## [Exercise prompt]
Every line below that contains the word "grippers" must be copied.

[[ Data segment, beginning ]]

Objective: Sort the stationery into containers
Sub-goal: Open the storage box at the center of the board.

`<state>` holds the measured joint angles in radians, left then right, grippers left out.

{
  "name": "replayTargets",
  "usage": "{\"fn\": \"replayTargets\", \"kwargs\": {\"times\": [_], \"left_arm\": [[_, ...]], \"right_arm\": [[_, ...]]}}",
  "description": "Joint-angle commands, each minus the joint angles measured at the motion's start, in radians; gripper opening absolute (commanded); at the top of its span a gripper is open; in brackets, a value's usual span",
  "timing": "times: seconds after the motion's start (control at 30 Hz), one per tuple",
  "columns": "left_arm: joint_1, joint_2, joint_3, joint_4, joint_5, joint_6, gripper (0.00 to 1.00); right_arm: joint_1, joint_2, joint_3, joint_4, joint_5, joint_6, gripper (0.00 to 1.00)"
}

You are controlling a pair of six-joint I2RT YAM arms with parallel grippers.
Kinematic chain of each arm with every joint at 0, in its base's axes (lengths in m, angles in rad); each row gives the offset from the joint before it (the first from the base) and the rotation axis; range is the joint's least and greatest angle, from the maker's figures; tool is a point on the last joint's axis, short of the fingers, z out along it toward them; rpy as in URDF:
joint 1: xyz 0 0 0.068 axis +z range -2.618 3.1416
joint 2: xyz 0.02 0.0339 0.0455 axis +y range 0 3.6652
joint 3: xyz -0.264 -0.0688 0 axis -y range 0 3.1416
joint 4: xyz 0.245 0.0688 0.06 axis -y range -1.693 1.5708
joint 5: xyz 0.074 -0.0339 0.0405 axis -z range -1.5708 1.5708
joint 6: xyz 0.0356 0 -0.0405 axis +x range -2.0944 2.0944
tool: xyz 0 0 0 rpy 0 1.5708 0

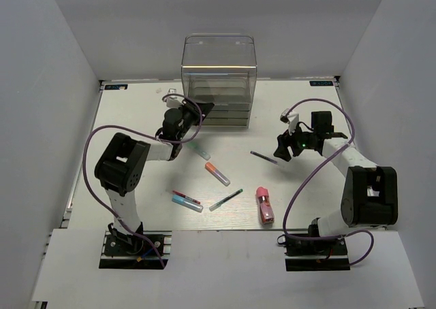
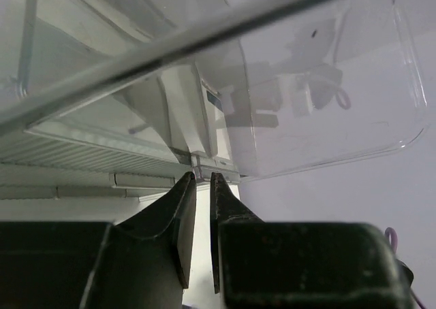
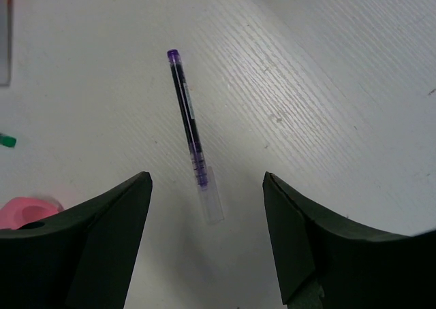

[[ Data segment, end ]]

## [Exercise response]
`<state>` holds the measured joint angles in radians, left then right, grippers left out.
You are controlling a pair of six-joint I2RT YAM arms with parallel grippers.

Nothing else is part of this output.